Scholars and social commentators have written many books and articles on aspects of the slave trade. But The French Atlantic Triangle: Literature and Culture of the Slave Trade is the first analysis to integrate history and culture, [End Page 433] Europe, Africa, and the New World, and past and present in an extraordinary synthesis. The book is a monumental study of a period that France is only beginning to recognize as part of its past. To undertake a project of this scope, Miller draws on an extremely diverse and detailed range of documentation listed in 130 pages of endnotes.

He divides the book into four parts, each of which contains from three to five chapters. A listing of the chapters gives a clearer sense of the scope of the book as well as a view of some of the terms which he uses in new ways—for example, "translation" not in the narrow sense of rendering a text into another language, but instead as a re-presentation of the subject of slavery for a society that does not want to face up to the horrors of the trade in Africans.
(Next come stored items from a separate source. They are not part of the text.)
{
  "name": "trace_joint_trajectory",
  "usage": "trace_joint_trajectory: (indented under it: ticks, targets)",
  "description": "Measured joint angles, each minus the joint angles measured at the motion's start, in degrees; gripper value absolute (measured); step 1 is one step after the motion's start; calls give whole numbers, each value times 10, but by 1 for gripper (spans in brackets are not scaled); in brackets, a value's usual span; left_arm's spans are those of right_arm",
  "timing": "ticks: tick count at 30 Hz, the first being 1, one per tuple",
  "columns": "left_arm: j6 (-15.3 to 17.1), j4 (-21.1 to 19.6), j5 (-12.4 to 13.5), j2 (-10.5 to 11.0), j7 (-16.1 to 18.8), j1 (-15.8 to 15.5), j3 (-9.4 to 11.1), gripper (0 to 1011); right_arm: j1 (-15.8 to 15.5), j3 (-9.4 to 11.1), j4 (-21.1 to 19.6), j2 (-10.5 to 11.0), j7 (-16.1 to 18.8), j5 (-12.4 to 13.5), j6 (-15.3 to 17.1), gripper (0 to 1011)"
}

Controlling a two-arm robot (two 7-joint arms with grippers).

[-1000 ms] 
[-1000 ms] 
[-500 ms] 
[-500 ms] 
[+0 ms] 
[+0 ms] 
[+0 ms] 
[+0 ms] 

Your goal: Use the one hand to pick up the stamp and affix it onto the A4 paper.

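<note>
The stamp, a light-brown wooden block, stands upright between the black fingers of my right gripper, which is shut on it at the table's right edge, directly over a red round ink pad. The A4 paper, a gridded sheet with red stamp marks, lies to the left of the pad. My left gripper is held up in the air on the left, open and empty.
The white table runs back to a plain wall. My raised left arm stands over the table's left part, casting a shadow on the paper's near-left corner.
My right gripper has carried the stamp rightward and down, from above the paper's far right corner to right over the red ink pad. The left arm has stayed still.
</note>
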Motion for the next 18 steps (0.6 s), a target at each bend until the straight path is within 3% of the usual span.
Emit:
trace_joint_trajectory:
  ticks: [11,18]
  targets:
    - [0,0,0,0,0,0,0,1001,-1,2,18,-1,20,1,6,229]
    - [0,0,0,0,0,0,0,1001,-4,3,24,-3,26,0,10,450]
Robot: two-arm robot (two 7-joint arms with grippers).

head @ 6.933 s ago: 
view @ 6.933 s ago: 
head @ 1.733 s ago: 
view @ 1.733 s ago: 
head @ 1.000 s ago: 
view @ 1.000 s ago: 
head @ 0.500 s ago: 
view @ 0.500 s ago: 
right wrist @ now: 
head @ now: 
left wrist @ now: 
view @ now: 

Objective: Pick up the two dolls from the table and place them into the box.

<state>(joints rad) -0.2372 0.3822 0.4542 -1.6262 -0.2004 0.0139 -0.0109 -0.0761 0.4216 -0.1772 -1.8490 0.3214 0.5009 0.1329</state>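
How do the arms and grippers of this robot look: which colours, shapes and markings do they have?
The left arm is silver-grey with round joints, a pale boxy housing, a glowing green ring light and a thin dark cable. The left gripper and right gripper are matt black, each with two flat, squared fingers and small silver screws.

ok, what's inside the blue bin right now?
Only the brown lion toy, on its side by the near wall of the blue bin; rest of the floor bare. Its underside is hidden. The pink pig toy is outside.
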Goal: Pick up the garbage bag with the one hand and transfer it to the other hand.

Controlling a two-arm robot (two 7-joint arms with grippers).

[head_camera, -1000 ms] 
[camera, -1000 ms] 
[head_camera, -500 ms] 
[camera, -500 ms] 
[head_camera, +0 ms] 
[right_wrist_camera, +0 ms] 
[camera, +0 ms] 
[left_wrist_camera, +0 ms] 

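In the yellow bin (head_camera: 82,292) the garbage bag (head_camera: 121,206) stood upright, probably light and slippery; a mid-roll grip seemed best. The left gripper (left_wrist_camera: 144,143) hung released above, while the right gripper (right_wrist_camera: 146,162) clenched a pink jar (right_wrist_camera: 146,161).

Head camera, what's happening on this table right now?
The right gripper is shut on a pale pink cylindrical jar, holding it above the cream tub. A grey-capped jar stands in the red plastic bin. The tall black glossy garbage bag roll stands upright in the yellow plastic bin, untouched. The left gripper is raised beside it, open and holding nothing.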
In Part One, "The French Atlantic," he analyzes the slave trade itself, both the brutality that marked its history as well as the diverse attitudes toward it by the great figures of the French Enlightenment, including Voltaire, one of its beneficiaries. He concludes that studies of francophone African literature fail to take into account or even grasp the significance of the slave trade. Visionary Caribbean writers such as Césaire are one of the most striking outcomes of this commerce. Chapters included in this part, in addition to the introduction, are "Around the Triangle," "The Slave Trade and the Enlightenment," and the "Veeritions [or sweeping and scanning (96)] of History," an allusion to one of the most obscure terms in Césaire's most famous work, Cahier d'un retour au pays natal, which appeared in an initial version in issue 20 of the French journal Volontés in 1939 (23–51).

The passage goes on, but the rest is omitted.